Dans un pays musulman comme le Maroc, l’avortement est un sujet tabou. Mais les choses sont sur le point d’évoluer. En effet, Nouzha Skalli, la ministre de la Famille, a évoqué la possibilité de légaliser l’avortement dans certains cas. Cette dernière souhaite faire de cette loi une priorité du gouvernement, révèle Au fait Maroc.

«Le recours à l’avortement légal dans des cas extrêmes, comme le viol, l’inceste ou les malformations profondes du foetus, n’est plus un tabou. Il fait partie d’un agenda gouvernemental», a déclaré la ministre.

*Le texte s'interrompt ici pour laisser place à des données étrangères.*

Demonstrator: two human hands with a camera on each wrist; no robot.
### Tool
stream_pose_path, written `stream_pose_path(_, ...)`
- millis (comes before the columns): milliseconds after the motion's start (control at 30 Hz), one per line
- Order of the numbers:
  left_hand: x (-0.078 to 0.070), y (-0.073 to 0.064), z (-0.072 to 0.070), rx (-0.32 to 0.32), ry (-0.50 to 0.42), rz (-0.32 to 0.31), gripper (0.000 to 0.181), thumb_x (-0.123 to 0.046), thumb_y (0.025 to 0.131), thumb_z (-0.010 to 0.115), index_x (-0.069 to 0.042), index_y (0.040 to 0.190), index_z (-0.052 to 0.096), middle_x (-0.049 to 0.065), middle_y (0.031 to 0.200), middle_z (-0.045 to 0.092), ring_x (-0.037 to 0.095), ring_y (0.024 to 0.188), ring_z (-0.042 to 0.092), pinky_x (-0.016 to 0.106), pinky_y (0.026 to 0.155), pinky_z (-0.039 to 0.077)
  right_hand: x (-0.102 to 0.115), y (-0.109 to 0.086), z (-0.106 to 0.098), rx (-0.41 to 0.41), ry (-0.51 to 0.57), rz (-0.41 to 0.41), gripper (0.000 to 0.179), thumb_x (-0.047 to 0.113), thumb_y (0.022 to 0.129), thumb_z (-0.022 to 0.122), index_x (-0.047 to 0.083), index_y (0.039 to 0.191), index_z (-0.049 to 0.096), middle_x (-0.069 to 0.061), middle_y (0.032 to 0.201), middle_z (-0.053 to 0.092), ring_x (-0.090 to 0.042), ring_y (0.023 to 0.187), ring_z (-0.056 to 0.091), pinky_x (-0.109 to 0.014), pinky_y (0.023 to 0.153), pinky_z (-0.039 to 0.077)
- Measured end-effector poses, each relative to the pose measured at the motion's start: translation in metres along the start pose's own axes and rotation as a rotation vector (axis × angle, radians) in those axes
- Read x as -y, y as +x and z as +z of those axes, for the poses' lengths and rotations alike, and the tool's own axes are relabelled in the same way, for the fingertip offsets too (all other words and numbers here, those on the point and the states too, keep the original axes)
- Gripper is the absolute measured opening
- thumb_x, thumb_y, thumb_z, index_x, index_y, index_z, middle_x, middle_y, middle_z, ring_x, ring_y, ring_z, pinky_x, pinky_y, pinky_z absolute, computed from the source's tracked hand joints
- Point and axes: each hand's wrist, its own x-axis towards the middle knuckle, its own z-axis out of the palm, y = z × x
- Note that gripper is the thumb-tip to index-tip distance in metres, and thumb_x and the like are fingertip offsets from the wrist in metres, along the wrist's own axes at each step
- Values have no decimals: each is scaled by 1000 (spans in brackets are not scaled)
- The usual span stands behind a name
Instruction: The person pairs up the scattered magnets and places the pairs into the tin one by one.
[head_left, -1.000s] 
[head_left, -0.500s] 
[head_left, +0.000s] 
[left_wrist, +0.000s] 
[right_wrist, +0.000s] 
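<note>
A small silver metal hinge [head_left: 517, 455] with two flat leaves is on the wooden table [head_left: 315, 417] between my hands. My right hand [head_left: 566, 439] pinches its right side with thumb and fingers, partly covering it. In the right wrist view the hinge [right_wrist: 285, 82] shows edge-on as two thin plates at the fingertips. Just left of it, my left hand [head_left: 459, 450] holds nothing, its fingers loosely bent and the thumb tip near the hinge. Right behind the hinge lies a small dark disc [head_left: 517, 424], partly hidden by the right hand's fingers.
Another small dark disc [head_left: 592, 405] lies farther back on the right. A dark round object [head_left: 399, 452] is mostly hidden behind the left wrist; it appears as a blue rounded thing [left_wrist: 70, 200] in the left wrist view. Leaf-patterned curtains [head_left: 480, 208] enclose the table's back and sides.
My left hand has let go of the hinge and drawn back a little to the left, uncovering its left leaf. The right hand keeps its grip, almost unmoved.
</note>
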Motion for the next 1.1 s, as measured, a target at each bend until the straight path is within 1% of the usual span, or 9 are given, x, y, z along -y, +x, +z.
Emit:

Au Maroc, où l’avortement peut encore mener en prison, l’information fait grand bruit. Sur Bladi, un site d’information marocain, on apprend que la loi marocaine n’autorise l’avortement qu’en cas de danger de santé pour la mère.

Ainsi, selon le professeur Chafik Chraïbi, président de l’association marocaine de lutte contre l’avortement clandestin, chaque jour, 600 avortements sont pratiqués par des médecins généralistes et 200 sont réalisés dans la clandestinité. Les associations favorables à la légalisation de l’avortement saluent l’avancée du gouvernement.

En mai 2010, l’association marocaine de lutte contre l’avortement clandestin (AMLAC) avait proposé que les mineures, les filles victimes d’incestes, de viols et de pédophilie puissent choisir de garder ou pas leur bébé.

«Il y aurait plusieurs centaines d’avortements illégaux par jour au Maroc. Ce qu’il faut savoir, c’est que jamais une femme ne recourt à l’avortement uniquement par caprice», rappelle Nouzha Skalli.

Entre 2003 et 2010, 500.000 enfants sont nés de mères célibataires. Certains de ces enfants sont issus d’un viol ou d’un inceste. Aucune de ces femmes victimes n’a eu l’opportunité d’avorter, la ministre marocaine dénonce cette injustice.

A l’heure actuelle, l’avortement reste un grave délit au Maroc. Toute personne impliquée dans une tentative d’avortement ou l’ayant provoqué, avec ou sans le consentement de l’intéressé, encourt une peine d’un à cinq ans d’emprisonnement et une amende de 200 à 500 dirhams (de 17 à 44 euros).